Codeforces Round #637 (Div. 2)

题目链接：http://codeforces.com/contest/1341

A

思路:判断n*(a-b)即最小的是否大于最大的(c+d),和n*(a+b)是否小于最小的(c-d)即可，其余的都是满足条件的

//-------------------------------------------------
//Created by HanJinyu
//Created Time :四  4/23 22:43:12 2020
//File Name :637A.cpp
//-------------------------------------------------

#include <stdio.h>
#include <string.h>
#include <iostream>
#include <algorithm>
#include <vector>
#include <queue>
#include <set>
#include <map>
#include <list>
#include <map>
#include <string>
#include <math.h>
#include <stdlib.h>
#include <time.h>
using namespace std;
typedef double db;
typedef long long ll;
const int maxn = 200005;

int main()
{
    //freopen("in.txt","r",stdin);
    //freopen("out.txt","w",stdout);
    int t;
    scanf("%d",&t);
    while(t--)
    {
        int n,a,b,c,d;
        scanf("%d%d%d%d%d",&n,&a,&b,&c,&d);
        int z=n*(a-b),y=n*(a+b);
        int zz=(c-d),yy=(c+d);
        if(z>yy||y<zz)
            printf("No\n");
        else
            printf("Yes\n");

    }
 
     return 0;
}

B

思路：当a[i]>a[i-1]&&a[i]>a[i+1]时，用数组标记一下，然后求出前缀和，记录当前共有几个峰，用b[i-1]-b[i-k+1]即能筛选出最大峰数的段，那么l就是i-k+1了。由于是被分成的段数，因此要峰数加1

//-------------------------------------------------
//Created by HanJinyu
//Created Time :四  4/23 22:43:12 2020
//File Name :637Bcpp
//-------------------------------------------------

#include <stdio.h>
#include <string.h>
#include <iostream>
#include <algorithm>
#include <vector>
#include <queue>
#include <set>
#include <map>
#include <list>
#include <map>
#include <string>
#include <math.h>
#include <stdlib.h>
#include <time.h>
using namespace std;
typedef double db;
typedef long long ll;
const int maxn = 200005;
int main()
{
    freopen("in.txt","r",stdin);
    //freopen("out.txt","w",stdout);
    int t;
    scanf("%d",&t);
    while(t--)
    {
        int k,n;
        scanf("%d%d",&n,&k);
        ll a[maxn],b[maxn],c[maxn];
        memset(b,0,sizeof(b));
        memset(c,0,sizeof(c));
        for(int i=1;i<=n;i++)
        {
            scanf("%lld",&a[i]);
        }
       // b[1]=0;c[1]=0;
        for(int i=2;i<=n-1;i++)
        {
            if(a[i]>a[i-1]&&a[i]>a[i+1])
                b[i]=1;
            else
                b[i]=0;
        }
        for(int i=1;i<=n;i++)
                b[i]+=b[i-1];
        int res=0,l=1;
        for(int i=k;i<=n;i++)
        {
            if(b[i-1]-b[i-k+1]>res)
            {
                res=b[i-1]-b[i-k+1];
                l=i-k+1;
            }
        }
        printf("%d %d\n",res+1,l);
    }
 
     return 0;
}

C

思路：额，据说看样例就能发现规律：只要是Yes的数组里，左边那个数比右边那个数小的差值都是1，是No的存在小的和相邻右边的差值不为1.。。。
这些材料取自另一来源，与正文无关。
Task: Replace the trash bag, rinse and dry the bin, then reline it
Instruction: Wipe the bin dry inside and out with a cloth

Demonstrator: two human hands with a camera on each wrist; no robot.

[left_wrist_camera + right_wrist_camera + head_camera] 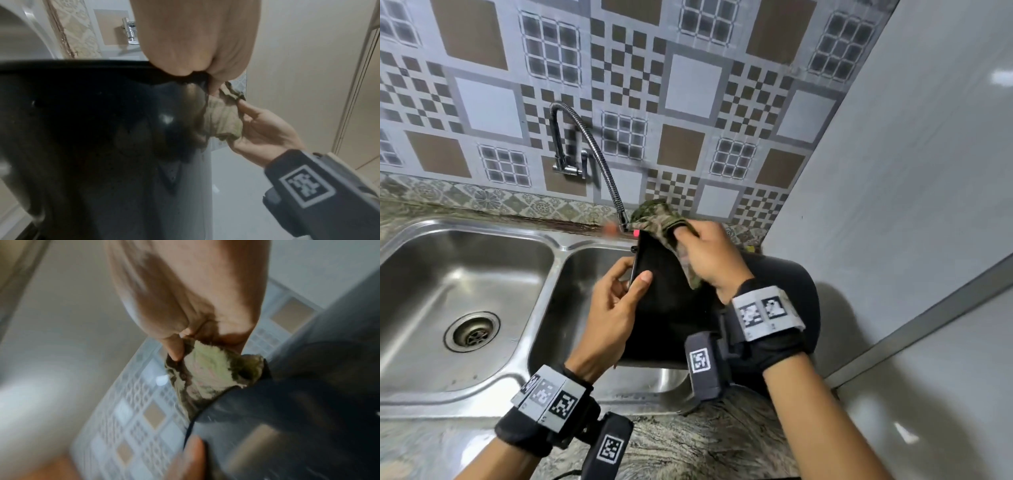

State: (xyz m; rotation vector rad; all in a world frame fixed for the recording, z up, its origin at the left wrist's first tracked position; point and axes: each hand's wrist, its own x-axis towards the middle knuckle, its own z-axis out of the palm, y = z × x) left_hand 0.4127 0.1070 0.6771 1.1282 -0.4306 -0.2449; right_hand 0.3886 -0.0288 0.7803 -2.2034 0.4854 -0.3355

//-------------------------------------------------
//Created by HanJinyu
//Created Time :二  4/28 22:47:43 2020
//File Name :637C.cpp
//-------------------------------------------------

#include <stdio.h>
#include <string.h>
#include <iostream>
#include <algorithm>
#include <vector>
#include <queue>
#include <set>
#include <map>
#include <list>
#include <map>
#include <string>
#include <math.h>
#include <stdlib.h>
#include <time.h>
using namespace std;
typedef double db;
typedef long long ll;
const int maxn = 200005;

int main()
{
    // freopen("in.txt","r",stdin);
    //freopen("out.txt","w",stdout);
    int T;
    scanf("%d",&T);
    while(T--){

        int n;
        scanf("%d",&n);
        int a[maxn];
        for(int i=0;i<n;i++)
        {

            scanf("%d",&a[i]);
        }
        bool flag=false;
        for(int i=0;i<n-1;i++)
        {

            if(a[i]<a[i+1])
            {

                if(a[i]!=a[i+1]-1)
                    {

                        flag=true;
                        break;
                    }
            }
        }
        if(!flag||n==1)
            printf("Yes\n");
        else
            printf("No\n");
    }
 
     return 0;
}